Michigan State University, ExxonMobil Collaborate for Biofuels Research

Michigan State University will collaborate with ExxonMobil to expand research designed to progress the fundamental science required to advance algae-based fuels.

The overall goal of the partnership is to improve the efficiency of photosynthesis in microalgae to produce biofuels and bioproducts, according to David Kramer, MSU’s John Hannah Distinguished Professor in Photosynthesis and Bioenergetics at the MSU-DOE Plant and Research Laborator

“Photosynthesis is the biological process that plants and algae use to store solar energy in biomass. It is how all our food is made, and we would starve without it,” said Kramer, who is leading a US$1 million grant with Ben Lucker with the PRL and Joe Weissman, Distinguished Scientific Associate at ExxonMobil.

The key to bioenergy is the efficiency of photosynthesis, the process algae use to capture solar energy and the first step in converting the energy from the sun into a liquid fuel. Past research has shown that algae photosynthesis can be highly efficient under optimal conditions in the laboratory. Under realistic growth conditions however, this efficiency drops. There is a need to improve photosynthesis under simulated production environments.

“Fortunately, nature has provided us with a great potential for improvement. There are many different strains of algae that have adapted to work well in different environments,” Kramer said. “What we want to do is figure out how they are able to do this and what genes are responsible. With this knowledge, we can potentially combine traits to make strains that are more efficient even under harsh conditions.”

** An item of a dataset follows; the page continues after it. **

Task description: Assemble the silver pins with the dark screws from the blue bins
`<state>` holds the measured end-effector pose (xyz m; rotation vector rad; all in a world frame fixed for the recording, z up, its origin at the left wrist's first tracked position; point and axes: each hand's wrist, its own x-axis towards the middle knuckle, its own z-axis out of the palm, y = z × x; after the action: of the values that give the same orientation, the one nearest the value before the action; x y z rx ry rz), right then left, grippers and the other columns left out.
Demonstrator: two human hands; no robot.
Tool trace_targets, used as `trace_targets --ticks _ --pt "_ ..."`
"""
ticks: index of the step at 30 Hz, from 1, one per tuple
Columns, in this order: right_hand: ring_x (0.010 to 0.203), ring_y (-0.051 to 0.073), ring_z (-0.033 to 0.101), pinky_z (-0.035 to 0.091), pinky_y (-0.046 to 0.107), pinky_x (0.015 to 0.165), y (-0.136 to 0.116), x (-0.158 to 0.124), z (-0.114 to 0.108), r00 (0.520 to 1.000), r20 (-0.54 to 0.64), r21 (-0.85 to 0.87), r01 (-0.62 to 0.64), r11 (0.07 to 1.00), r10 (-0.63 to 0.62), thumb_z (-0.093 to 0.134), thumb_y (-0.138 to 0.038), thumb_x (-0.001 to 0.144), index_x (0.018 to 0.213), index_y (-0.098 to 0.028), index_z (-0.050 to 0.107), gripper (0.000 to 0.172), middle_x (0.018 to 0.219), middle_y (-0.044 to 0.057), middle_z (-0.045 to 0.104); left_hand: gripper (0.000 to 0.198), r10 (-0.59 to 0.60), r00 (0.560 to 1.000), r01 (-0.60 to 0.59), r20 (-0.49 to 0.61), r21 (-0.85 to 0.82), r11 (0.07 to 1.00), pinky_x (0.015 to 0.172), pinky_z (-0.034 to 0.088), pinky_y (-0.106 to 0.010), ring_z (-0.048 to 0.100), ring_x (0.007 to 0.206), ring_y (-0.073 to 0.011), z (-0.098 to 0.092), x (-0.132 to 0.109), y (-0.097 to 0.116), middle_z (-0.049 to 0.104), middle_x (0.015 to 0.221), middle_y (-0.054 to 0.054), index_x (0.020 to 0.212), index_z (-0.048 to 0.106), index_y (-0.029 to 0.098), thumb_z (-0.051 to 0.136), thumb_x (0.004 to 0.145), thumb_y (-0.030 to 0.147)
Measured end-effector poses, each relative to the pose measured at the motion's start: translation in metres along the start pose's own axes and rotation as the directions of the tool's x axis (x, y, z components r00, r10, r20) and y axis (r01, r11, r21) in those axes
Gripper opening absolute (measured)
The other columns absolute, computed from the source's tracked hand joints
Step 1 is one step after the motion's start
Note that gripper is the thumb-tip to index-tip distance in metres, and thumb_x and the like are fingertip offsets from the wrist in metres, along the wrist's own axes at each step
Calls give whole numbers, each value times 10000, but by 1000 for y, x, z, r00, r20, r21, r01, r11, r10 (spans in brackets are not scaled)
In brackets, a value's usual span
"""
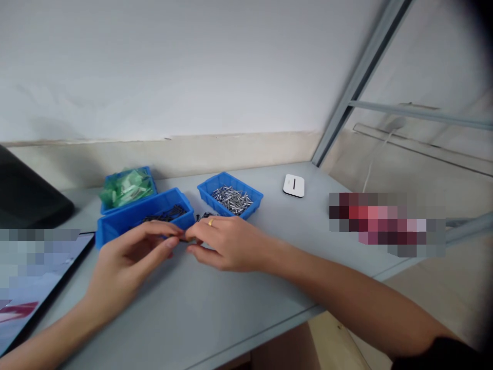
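Note:
Over the front of a blue bin point(106, 234) of dark, thin parts point(169, 211), my two hands meet. My left hand point(129, 257) pinches one end of a small, dark, slender piece point(182, 239) between thumb and fingertips. On its other end close the fingers of my right hand point(233, 244), which wears a ring. Fingers cover most of the piece, so its exact kind is unclear. Behind the right hand, a few dark parts point(204, 217) lie partly hidden. Another blue bin point(256, 203) holds many shiny metal pins or rivets point(233, 199).
At the back left, a third blue bin point(152, 177) holds green plastic packets point(131, 187). A white, rounded device point(294, 185) lies at the back right of the grey table point(185, 313). A screen point(38, 288) stands left, and a metal frame point(342, 113) rises right.

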<state>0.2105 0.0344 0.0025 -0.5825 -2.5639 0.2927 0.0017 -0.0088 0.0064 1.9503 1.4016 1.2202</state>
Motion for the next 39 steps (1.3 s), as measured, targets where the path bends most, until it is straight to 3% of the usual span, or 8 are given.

The project will take advantage of these natural variations as well as a suite of new technologies developed by the Kramer lab at PRL that allow rapid, high-throughput testing of photosynthetic efficiency of many algal lines under simulated growth conditions. One of these technologies, developed through a grant from the U.S. Department of Energy is a matrix of specialized chambers, called the environmental PhotoBioReactor, that allow algae to be studied in detail under simulated production environments.

The second Kramer lab technology, developed with support from the Photosynthetic Systems and Physical Biosciences programs at the DOE (Basic Energy Sciences program), is called PhotosynQ and is a network of portable sensors called MultispeQ that are being used by many researchers around the world to probe photosynthesis. These sensors allow the Kramer lab to measure the photosynthetic processes in many algal cultures at the same time under different conditions to learn why some strains are more efficient than others.

“Combining these technologies will allow us to determine which algae are the most efficient under a range of conditions,” Kramer said. “Then we can use a different set of technologies to figure out why they do better and which genes are responsible.”